The history of golf's built environment in the U.S. has reflected the changing face of the game in terms of the number and type of golf courses built, as well as the demographic profile of those playing the game. This study offers insight as to how various socio-cultural and economic forces have impacted the game and golf course development. Since 2000, the golf industry has experienced significant declines in the key barometers of its economic wellbeing as defined by: the decline in the number of golfers and rounds played and the decrease in the number of golf courses.
The literature review and situation analysis led to the hypothesis that '...the nature and type of courses built or renovated during the 1990s development boom were more costly, longer, more difficult and took longer to play compared to the golf courses built during the previous golf course development boom periods in the 1920s and 1960s.' And, this paradigm change in golf's built environment may have been a contributing factor in the decline of golf participation and the economic viability of the golf course business.
In order to determine if there has been a paradigm change in golf's built environment during the 1990s, an analysis of the National Golf Foundation (NGF) Golf Facility Database was undertaken.
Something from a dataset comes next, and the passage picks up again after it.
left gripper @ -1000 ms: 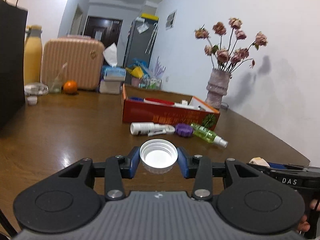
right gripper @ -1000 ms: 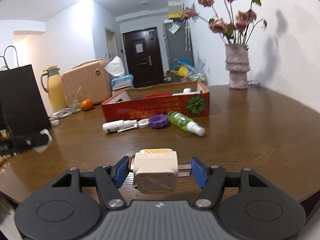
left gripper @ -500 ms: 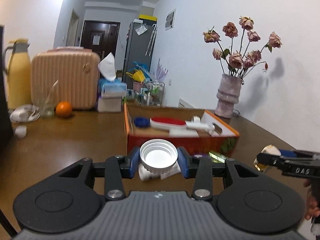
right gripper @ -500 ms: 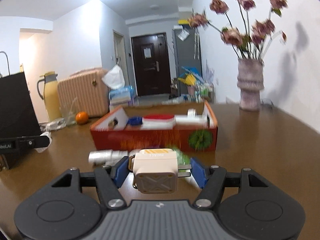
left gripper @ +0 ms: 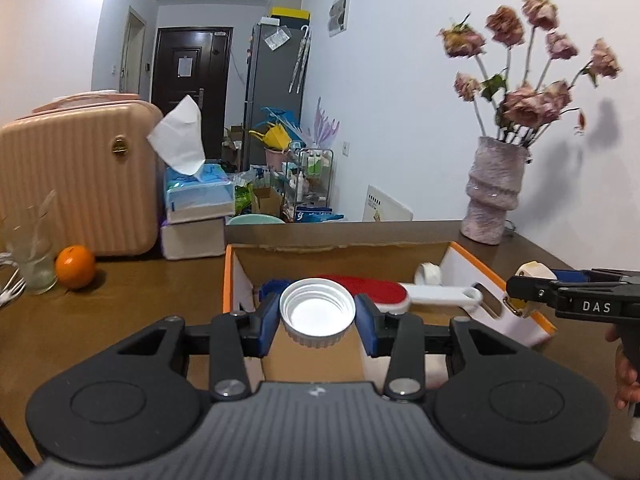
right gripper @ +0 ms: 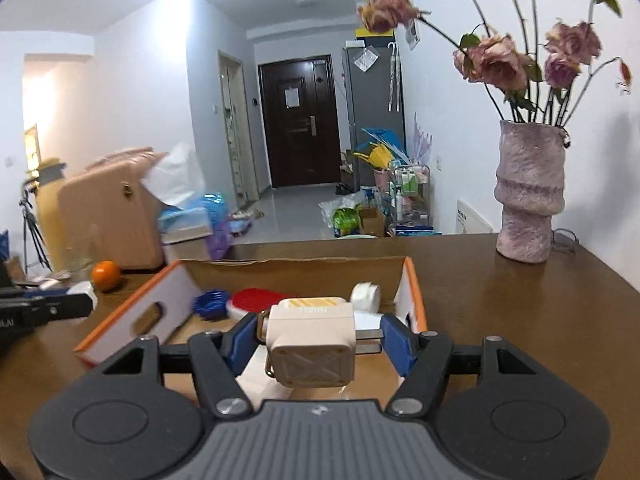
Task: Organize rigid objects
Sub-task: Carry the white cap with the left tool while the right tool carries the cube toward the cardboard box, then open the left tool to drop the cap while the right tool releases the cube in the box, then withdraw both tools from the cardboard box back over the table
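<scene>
My left gripper [left gripper: 317, 318] is shut on a white screw cap [left gripper: 317, 312] and holds it above the near end of the orange-rimmed cardboard box [left gripper: 227, 276]. My right gripper [right gripper: 319, 342] is shut on a cream cube-shaped charger plug [right gripper: 311, 346], also above the box [right gripper: 412, 284]. Inside the box lie a red and white brush [left gripper: 400, 294], a blue item [right gripper: 210, 303] and a white tape roll [right gripper: 366, 296]. The right gripper also shows at the right edge of the left wrist view [left gripper: 532, 286].
A rough pink vase [right gripper: 528, 196] with dried roses stands on the brown table [right gripper: 520, 320] at the far right. A pink suitcase [left gripper: 76, 184], tissue box [left gripper: 198, 196], glass [left gripper: 30, 256] and orange [left gripper: 75, 266] stand at the left.
Both grippers have moved forward from the near table to above the open box, each still holding its object. The bottles and purple lid in front of the box have dropped out of view.
</scene>
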The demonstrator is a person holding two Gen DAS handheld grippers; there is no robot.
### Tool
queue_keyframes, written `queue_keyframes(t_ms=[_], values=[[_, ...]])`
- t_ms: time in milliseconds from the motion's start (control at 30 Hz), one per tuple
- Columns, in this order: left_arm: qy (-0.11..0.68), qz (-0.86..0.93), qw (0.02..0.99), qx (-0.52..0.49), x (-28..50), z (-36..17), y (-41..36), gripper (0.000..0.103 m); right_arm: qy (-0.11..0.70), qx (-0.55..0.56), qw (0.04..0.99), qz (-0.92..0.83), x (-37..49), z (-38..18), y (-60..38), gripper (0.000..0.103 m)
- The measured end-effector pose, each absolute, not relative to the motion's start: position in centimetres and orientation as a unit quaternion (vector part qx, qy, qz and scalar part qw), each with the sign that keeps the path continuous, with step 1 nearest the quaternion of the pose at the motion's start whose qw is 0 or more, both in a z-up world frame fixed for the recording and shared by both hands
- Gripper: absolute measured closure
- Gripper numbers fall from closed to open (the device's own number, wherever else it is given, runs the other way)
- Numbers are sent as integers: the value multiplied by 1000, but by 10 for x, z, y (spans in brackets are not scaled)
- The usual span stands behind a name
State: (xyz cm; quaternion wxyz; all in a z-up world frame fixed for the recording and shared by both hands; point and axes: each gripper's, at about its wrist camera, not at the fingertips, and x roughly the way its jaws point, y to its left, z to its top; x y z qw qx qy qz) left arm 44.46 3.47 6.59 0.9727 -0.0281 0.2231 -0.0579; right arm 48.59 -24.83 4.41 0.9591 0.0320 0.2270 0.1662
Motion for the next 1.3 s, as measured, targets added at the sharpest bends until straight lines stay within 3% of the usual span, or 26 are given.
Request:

The key variables of interest that characterized the nature and type of golf courses built were identified in order to provide measurements for testing the hypothesis and to explain how and why golf's built environment had changed. The quantitative analyses included both a univariate analysis and an Analysis of Variance (ANOVA). The qualitative analysis was based upon both a literature review and 12 in-depth expert interviews with prominent golf community real estate developers and golf course architects.
The univariate analysis profiled and described how the golf courses built in the 1990s were more costly, longer, more difficult and took longer to play; and, the ANOVA found that the differences in the key variables of interest for the golf courses built in the 1990s golf courses, compared to the golf courses built in the 1920s and 1960s, were statistically significant, which supports the research hypothesis.
Since 40% of the golf courses built during the 1990s were tied to real estate development, in-depth expert interviews were undertaken with some of the most prominent real estate developers such as John Reed and Bob Whitley and golf course architects such as Greg Norman and Tom Fazio. The consensus among the developers was that master planned communities that had a high profile golf course as a featured community amenity were able to command premium real estate lot prices and to increase sales turnover. In addition, the architects were motivated to design difficult golf courses that would enhance their reputation and, therefore, increase their professional fees. This financial incentive led to the development of golf courses that were more costly, more difficult and took longer for the average golfer to play.